Alex grinned. “Opinionated?”

“If that’s your opinion,” she shot back, then almost gasped when Alex laughed. What was she doing? She was teasing with him, bantering back and forth. And it was fun. “Want to go for the gold?” she heard herself ask. “And number one of the top ten reasons Hugo Clark is not exactly a barrel of laughs is…?”

Alex’s grin faded as he sat forward, propped his chin on his hands and looked at her. Through her.

She waited, trembling, wishing she’d kept her big mouth shut.

“He doesn’t appreciate what he has?” Alex asked at last, his voice low, intimate.

Hannah bowed her head, concentrated on pleating her napkin in her lap, then mentally slapped herself for fidgeting and folded her hands on the edge of the table. “I shouldn’t have said anything.”

“Wrong. Somebody should have noticed sooner,” Alex told her sincerely, then rocked her to her core by adding, “I should have noticed sooner. Life with Hugo hasn’t been a picnic, has it, Hannah-banana?”

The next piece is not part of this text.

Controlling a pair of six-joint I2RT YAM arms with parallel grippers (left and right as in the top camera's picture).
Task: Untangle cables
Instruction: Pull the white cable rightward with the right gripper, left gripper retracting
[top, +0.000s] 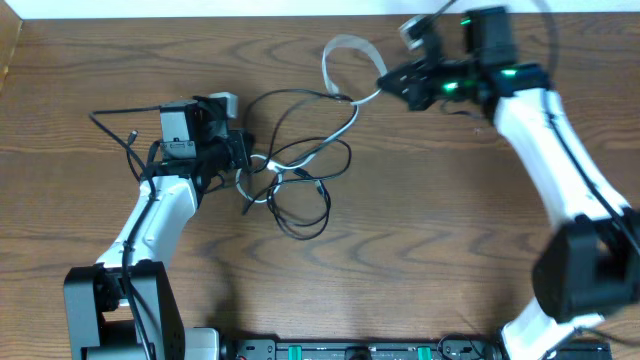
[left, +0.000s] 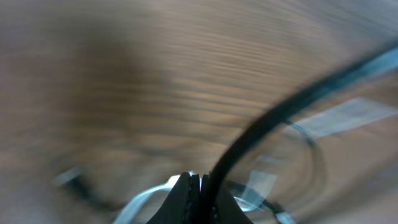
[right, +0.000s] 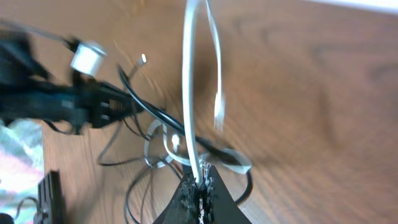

He reached across the table, took her hands in his. “I’m glad you came home, Hannah. And I’m glad we’re here tonight, as adults, rather than as the sometimes rotten kids some of us used to be. Not you, but me. Let me make it up to you.”

“Make it up to me?” Hannah’s mouth was so dry she was surprised she could even form words. “I don’t understand.”

“Neither do I, exactly,” Alex said, releasing her hands and handing her a fork so that she could eat the cake in front of her. “And I don’t want you to think I’m some kind of do-gooder, or a penitent making up for past sins. Still, I do remember the way you were pretty much on the outside of things growing up, even if you were younger than I, and Cade and Mac as well. I remember you coming to The Desert Rose with your dad just about once a week, and I remember the way we used to tease you.”

Hannah poked the fork into the cake, breaking off a piece but not daring to lift it to her mouth just yet. “It wasn’t so bad. Except maybe the day Mac tossed me into the watering trough. It was hot, and he said I looked like I needed some cooling off. He was just having fun, and I couldn’t have been more than ten or twelve at the time. I think I thought it was fun, too, until everybody else started to point and laugh.”